Deputy Prime Minister, Peter Turnquest, recently asked on Twitter if a ban would be supported. The post garnered almost 100 responses, which were mostly in support of the move.
Twitter user @ZoeRolle said, “We need it! Backlash is going to happen regardless (just like how people were against crawfish season), but it’s for the greater good.”
User @theproblem242 said, “I will support you on this one.”
A petition was also created on the website change.org called, “Implementation of a conch season in the Bahamas.” The petition garnered approximately 6,902 signatures out of the 7,500 requested since last viewed on Thursday.
The petition said, “Recently there have been several reports predicting that the queen conch could soon disappear as a result of overfishing in The Bahamas. This petition is to propose that the government of the Bahamas implement a conch season opening October 1 and closing May 31 (closed June 1 – September 30). The closed months are documented as a part of the main reproductive period of the species.”

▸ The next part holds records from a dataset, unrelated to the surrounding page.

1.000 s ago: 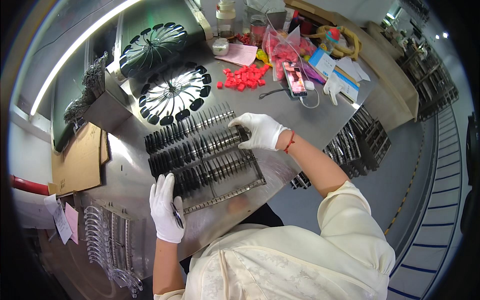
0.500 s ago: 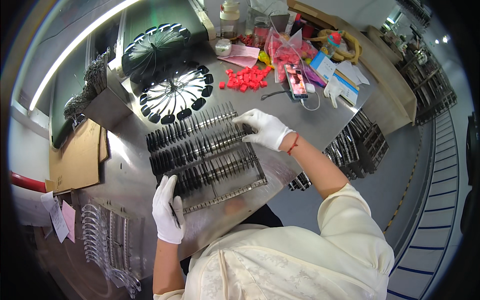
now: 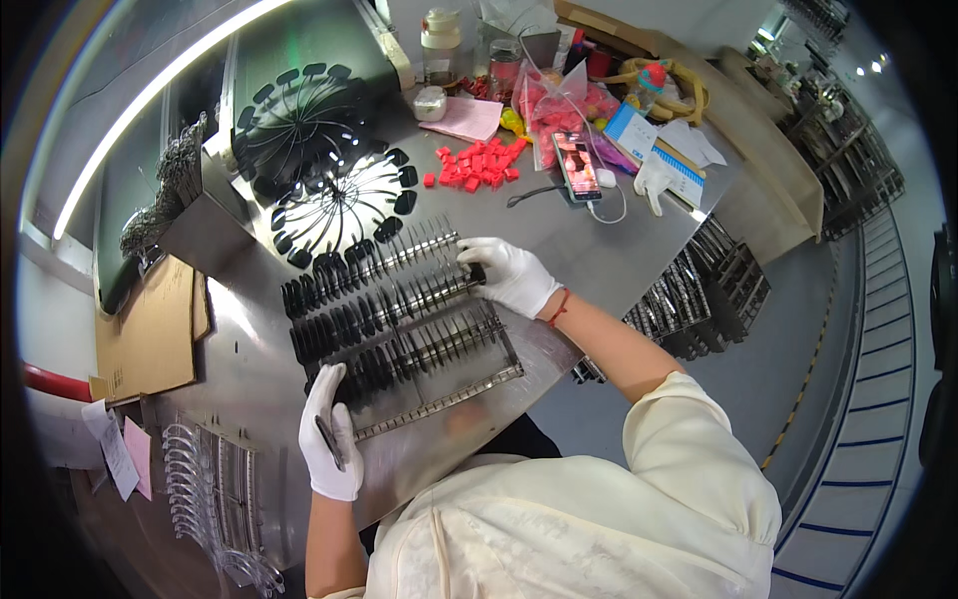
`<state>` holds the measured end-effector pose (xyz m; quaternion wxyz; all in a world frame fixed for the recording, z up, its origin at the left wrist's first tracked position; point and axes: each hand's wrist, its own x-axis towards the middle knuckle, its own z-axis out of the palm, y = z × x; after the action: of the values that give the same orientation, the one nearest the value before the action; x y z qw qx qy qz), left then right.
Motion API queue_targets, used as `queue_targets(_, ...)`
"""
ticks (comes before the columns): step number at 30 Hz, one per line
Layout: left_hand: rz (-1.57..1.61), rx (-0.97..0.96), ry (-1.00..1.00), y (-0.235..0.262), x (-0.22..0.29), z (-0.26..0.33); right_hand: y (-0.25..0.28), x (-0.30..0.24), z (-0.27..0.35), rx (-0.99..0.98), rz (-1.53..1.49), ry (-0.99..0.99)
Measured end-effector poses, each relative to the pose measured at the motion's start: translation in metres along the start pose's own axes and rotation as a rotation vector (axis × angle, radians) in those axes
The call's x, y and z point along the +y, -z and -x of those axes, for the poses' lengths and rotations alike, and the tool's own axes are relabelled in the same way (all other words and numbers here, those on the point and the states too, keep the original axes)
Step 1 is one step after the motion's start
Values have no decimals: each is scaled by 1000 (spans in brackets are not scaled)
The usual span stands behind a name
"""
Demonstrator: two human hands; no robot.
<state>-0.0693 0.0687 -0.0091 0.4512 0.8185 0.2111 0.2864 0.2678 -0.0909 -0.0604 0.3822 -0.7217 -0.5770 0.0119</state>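
Note:
A metal rack [image 3: 439, 401] lies on the steel table, with dark lens-like pieces [image 3: 369, 319] standing in rows toward its left end. Thin metal prongs fill much of its right part. My right hand [image 3: 514, 280], in a white glove, is closed round the rack's far right end, beside a small black piece. At the near left corner is my gloved left hand [image 3: 329, 439], its fingers together against the rack's end. A thin dark strip [image 3: 330, 443] lies between its thumb and palm; what it is I cannot tell.
Behind the rack, dark pieces on thin stems form a ring [image 3: 344, 200] over a bright light. Red blocks [image 3: 474, 165], a phone [image 3: 577, 168] and a white glove [image 3: 654, 180] lie farther back. Cardboard [image 3: 150, 334] and a rack of clear curved pieces [image 3: 200, 489] are at left.
The view has shifted slightly. Both hands remain at the rack's ends; my left hand has turned a little, and the dark strip shows farther inside its palm.

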Motion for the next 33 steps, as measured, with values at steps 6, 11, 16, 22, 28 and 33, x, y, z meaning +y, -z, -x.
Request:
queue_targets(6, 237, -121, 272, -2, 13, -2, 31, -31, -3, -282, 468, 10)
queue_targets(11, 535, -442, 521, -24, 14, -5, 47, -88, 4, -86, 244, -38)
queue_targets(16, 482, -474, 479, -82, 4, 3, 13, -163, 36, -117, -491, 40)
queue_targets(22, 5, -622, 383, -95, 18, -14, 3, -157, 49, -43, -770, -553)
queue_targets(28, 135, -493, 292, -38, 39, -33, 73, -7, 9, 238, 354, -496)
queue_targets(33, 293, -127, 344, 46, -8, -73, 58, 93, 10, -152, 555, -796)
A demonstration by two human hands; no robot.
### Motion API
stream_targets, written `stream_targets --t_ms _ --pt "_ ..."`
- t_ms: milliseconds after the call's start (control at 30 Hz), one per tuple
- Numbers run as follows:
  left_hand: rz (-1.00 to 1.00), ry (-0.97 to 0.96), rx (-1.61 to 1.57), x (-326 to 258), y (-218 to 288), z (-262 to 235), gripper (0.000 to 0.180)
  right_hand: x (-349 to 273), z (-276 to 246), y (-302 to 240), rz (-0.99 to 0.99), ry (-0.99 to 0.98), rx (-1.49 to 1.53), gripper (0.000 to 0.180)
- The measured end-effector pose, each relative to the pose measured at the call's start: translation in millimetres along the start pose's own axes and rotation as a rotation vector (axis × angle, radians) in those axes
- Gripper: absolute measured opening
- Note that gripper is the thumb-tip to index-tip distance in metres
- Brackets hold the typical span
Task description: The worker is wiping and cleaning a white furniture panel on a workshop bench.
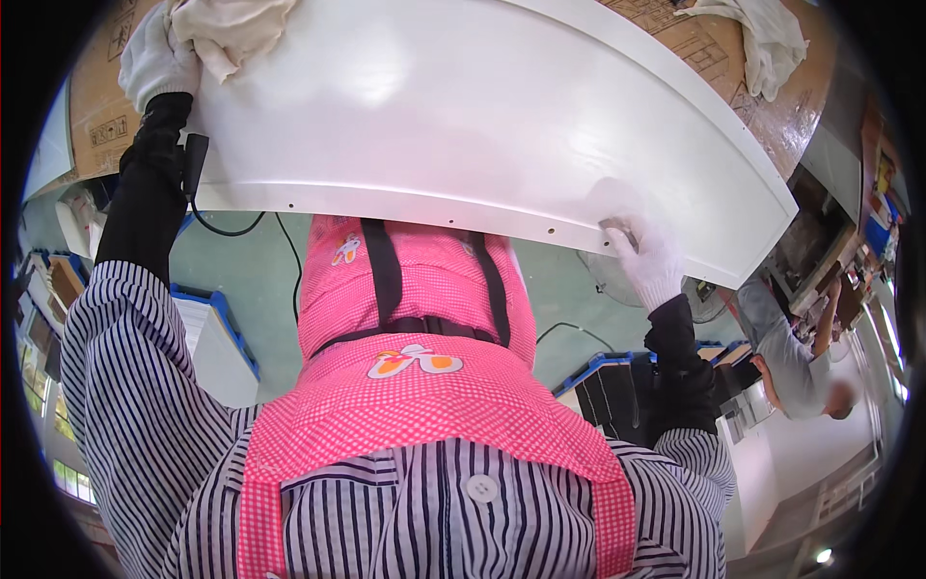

However, Directors at the Bahamas National Trust, Eric Carey and Sherry Woodside said yesterday that there is not much to worry about right now.
“We are not at that stage yet and we hope that some of the measures that we have recommended to government will be implemented and hopefully we can save our conch,” Carey said.
“It comes down to how well we are at managing the resource [and] if we are good at following these recommendations. The Bahamas National Trust very strongly believes that we will never need to have a season,” Woodside said.